(Assignment)
Where the data below has the string "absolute", return the whole line.
Provided material: Begin
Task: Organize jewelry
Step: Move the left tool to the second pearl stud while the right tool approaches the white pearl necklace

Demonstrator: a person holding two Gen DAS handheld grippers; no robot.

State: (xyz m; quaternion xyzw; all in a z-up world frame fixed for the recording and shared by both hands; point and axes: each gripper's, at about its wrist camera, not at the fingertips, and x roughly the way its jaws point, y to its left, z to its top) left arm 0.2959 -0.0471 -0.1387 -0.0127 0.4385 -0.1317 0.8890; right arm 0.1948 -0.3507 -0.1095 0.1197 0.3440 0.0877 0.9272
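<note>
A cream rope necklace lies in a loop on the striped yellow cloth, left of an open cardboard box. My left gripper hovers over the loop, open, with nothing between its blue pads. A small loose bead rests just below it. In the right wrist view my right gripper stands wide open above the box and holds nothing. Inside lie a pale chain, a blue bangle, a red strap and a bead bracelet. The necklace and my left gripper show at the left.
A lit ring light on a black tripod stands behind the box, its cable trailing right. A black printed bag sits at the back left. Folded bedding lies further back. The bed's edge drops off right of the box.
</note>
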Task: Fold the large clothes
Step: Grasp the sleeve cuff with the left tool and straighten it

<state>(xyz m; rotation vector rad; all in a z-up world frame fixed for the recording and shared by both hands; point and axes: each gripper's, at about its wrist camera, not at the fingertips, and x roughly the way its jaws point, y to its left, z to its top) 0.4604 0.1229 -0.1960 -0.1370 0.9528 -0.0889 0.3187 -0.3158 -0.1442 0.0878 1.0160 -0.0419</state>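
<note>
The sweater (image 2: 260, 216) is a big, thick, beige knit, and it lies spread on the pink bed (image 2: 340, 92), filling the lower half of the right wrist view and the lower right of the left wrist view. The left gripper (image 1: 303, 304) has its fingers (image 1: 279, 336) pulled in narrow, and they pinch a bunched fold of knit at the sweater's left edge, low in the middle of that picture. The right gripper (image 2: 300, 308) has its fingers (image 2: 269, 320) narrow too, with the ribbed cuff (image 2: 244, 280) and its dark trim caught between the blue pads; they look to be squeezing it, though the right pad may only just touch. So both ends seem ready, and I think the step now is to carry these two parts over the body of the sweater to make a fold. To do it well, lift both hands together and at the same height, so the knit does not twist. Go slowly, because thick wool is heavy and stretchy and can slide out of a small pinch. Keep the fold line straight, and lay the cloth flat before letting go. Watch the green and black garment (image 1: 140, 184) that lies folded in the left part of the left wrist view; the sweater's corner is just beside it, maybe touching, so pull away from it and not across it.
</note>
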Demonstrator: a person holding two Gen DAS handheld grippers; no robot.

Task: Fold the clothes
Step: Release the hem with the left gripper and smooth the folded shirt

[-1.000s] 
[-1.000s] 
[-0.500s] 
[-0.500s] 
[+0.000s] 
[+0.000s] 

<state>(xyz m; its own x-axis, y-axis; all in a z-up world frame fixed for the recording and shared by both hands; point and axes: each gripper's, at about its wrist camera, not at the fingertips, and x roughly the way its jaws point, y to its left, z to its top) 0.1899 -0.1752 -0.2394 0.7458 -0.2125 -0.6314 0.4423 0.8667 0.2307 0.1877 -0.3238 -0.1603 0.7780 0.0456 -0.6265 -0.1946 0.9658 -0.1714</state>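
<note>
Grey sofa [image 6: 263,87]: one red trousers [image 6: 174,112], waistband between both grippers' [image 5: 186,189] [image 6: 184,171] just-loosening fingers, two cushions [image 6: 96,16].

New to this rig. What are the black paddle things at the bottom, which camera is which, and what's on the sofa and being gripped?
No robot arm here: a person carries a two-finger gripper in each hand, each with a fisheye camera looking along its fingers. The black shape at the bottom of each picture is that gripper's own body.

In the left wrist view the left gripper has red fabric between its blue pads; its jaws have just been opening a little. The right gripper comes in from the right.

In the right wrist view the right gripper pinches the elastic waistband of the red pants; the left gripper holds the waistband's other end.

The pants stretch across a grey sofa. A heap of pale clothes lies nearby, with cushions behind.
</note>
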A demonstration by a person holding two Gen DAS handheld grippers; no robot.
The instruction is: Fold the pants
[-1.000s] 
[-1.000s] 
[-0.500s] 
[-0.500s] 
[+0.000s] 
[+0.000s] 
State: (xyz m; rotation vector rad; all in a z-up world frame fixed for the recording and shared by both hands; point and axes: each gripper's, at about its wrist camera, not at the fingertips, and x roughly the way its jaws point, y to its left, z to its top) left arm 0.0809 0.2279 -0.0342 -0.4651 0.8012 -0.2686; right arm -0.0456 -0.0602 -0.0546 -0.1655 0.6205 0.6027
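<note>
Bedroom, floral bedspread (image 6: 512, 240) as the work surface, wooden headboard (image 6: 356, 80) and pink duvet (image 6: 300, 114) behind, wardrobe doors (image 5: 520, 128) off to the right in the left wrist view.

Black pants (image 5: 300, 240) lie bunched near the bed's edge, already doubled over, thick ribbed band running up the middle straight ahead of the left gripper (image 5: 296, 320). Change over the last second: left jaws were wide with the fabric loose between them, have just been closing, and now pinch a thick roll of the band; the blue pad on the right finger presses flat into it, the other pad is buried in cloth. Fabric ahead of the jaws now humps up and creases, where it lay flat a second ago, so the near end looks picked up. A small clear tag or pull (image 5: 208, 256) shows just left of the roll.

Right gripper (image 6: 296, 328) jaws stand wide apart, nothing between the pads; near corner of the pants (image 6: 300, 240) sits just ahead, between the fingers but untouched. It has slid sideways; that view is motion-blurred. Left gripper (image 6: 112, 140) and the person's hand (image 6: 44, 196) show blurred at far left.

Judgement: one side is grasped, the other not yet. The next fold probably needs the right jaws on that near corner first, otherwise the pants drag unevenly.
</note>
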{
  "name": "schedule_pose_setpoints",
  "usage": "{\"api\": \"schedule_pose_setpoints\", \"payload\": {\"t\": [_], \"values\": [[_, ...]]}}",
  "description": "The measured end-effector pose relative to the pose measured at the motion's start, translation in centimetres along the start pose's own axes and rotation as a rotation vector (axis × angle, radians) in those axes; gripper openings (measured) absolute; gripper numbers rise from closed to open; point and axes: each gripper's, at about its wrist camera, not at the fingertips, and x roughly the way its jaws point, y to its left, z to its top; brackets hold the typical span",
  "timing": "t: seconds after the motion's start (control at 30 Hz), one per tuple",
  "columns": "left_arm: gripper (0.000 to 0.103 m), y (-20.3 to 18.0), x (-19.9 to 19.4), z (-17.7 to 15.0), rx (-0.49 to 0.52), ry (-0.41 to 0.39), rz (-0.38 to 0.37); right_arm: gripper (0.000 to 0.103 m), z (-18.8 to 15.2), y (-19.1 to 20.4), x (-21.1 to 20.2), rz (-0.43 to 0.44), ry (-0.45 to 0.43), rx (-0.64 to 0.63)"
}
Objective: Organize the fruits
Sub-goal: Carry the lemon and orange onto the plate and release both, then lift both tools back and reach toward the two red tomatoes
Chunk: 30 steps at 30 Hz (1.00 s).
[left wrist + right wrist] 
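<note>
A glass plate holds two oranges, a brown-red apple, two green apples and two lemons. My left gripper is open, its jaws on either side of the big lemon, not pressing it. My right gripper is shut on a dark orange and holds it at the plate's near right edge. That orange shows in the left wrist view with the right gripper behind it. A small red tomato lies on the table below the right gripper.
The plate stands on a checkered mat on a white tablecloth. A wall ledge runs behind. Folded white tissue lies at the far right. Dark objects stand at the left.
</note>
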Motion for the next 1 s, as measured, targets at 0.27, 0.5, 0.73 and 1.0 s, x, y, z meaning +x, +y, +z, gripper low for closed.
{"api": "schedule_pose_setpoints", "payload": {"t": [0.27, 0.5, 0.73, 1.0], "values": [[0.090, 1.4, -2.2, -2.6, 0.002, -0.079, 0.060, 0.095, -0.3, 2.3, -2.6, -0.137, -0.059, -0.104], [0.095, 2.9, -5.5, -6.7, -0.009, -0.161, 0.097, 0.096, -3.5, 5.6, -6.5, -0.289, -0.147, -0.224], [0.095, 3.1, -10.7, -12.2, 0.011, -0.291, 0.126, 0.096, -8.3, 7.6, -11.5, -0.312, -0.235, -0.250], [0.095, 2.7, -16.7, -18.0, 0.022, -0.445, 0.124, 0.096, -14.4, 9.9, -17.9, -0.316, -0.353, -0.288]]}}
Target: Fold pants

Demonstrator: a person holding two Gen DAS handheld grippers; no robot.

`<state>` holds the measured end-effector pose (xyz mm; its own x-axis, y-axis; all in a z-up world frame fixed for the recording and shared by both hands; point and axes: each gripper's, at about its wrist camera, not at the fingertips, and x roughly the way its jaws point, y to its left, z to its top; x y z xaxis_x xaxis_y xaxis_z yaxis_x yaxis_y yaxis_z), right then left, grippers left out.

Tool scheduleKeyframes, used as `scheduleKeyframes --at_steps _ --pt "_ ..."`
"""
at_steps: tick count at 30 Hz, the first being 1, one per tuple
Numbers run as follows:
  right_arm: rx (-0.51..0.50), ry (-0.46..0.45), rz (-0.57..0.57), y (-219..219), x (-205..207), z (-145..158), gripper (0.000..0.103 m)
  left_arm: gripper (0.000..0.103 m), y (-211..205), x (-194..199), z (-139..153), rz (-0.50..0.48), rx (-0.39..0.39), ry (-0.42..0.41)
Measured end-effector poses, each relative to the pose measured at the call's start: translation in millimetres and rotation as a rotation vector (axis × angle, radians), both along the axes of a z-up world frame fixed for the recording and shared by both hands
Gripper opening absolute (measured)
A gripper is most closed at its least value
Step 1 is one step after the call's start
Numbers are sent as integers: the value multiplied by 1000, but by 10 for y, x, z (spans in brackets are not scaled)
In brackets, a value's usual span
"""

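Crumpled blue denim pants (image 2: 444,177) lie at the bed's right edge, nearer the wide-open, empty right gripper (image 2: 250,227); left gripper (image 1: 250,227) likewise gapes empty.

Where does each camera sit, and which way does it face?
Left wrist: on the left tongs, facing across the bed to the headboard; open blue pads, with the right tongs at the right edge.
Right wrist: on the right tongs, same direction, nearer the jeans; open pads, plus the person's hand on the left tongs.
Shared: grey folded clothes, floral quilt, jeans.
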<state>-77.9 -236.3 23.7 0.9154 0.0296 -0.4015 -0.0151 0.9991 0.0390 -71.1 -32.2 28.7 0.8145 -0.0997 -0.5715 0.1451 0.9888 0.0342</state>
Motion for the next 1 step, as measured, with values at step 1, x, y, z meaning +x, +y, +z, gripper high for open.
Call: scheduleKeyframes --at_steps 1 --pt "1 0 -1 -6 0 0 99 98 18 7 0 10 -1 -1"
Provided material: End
(Written solution)
  "description": "The measured end-effector pose relative to the pose measured at the motion's start, translation in centimetres along the start pose's own axes and rotation as a rotation vector (axis × angle, radians) in those axes; gripper openings (measured) absolute; gripper numbers rise from closed to open; point and axes: each gripper's, at about its wrist camera, not at the fingertips, and x roughly the way its jaws point, y to its left, z to its top; brackets hold the typical span",
Gripper opening absolute (measured)

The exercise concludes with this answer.